- [Requirement] Copy out nothing but the line containing "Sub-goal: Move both" and the lines that follow it to the end of the entries, exactly as they stand.

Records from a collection
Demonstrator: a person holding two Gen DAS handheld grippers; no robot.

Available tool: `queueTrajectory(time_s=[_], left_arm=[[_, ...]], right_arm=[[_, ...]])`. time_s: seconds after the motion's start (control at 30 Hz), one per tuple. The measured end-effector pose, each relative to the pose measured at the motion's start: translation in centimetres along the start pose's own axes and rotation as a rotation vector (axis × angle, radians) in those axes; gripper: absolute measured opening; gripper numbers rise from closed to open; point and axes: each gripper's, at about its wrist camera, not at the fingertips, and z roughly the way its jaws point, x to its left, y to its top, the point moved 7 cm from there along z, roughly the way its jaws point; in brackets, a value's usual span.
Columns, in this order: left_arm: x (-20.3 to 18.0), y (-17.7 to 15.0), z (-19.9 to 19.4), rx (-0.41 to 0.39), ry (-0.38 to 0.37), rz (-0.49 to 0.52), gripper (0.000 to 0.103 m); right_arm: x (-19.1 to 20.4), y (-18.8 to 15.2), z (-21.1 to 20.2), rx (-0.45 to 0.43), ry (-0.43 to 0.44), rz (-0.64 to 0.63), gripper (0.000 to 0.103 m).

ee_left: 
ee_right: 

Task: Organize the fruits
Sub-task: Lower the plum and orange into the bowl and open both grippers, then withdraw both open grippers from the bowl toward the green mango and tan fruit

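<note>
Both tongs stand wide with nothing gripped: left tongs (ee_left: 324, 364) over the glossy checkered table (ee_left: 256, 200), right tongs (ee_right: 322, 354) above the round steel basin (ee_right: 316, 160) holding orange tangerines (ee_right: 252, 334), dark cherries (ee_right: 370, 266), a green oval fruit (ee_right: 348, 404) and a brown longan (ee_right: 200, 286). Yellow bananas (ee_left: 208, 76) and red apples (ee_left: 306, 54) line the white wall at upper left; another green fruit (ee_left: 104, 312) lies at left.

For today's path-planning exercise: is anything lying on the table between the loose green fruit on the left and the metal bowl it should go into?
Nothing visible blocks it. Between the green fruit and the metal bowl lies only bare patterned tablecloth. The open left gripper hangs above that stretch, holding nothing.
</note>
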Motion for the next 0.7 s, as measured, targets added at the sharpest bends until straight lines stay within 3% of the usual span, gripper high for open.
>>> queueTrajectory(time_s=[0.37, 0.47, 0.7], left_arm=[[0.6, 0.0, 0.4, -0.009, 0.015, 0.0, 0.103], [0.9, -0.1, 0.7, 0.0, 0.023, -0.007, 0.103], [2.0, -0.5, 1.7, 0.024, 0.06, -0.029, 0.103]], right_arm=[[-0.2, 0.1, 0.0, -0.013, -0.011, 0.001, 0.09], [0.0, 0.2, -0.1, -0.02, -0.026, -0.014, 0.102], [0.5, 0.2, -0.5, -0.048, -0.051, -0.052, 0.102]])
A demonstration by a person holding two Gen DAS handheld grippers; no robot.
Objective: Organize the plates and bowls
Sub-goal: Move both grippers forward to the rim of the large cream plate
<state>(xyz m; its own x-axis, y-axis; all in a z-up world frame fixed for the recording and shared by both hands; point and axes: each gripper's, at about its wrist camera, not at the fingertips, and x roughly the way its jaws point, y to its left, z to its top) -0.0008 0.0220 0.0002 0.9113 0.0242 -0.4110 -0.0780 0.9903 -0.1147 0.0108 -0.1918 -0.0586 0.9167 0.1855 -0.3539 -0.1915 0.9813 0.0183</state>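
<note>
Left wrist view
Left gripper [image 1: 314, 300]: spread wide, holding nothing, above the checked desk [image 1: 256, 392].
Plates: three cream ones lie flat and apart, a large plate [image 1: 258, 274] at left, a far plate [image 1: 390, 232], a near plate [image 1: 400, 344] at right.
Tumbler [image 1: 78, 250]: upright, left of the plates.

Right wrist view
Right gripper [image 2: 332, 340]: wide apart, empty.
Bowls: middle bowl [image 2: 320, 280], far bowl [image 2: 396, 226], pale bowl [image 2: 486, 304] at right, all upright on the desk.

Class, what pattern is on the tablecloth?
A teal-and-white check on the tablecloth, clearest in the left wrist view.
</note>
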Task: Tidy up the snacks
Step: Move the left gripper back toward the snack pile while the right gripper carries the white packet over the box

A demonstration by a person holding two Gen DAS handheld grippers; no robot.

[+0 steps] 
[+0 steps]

- [Result of the exercise]
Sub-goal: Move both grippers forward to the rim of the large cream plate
<state>(xyz m; its own x-axis, y-axis; all in a z-up world frame fixed for the recording and shared by both hands; point and axes: each gripper's, at about its wrist camera, not at the fingertips, and x roughly the way its jaws point, y to its left, z to its top) -0.0008 0.0220 0.0002 0.9113 0.0242 -0.4110 -0.0780 0.9903 -0.1147 0.0108 -0.1918 -0.0586 0.9167 0.1855 -0.3539 -0.1915 0.9813 0.0183</state>
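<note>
Left wrist view
Left gripper [image 1: 314, 300]: spread wide, holding nothing, above the checked desk [image 1: 256, 392].
Plates: three cream ones lie flat and apart, a large plate [image 1: 258, 274] at left, a far plate [image 1: 390, 232], a near plate [image 1: 400, 344] at right.
Tumbler [image 1: 78, 250]: upright, left of the plates.

Right wrist view
Right gripper [image 2: 332, 340]: wide apart, empty.
Bowls: middle bowl [image 2: 320, 280], far bowl [image 2: 396, 226], pale bowl [image 2: 486, 304] at right, all upright on the desk.

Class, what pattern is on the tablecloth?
A teal-and-white check on the tablecloth, clearest in the left wrist view.
</note>
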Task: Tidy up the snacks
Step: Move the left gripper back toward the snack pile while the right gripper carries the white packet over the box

A demonstration by a person holding two Gen DAS handheld grippers; no robot.

[+0 steps] 
[+0 steps]

That concludes the exercise.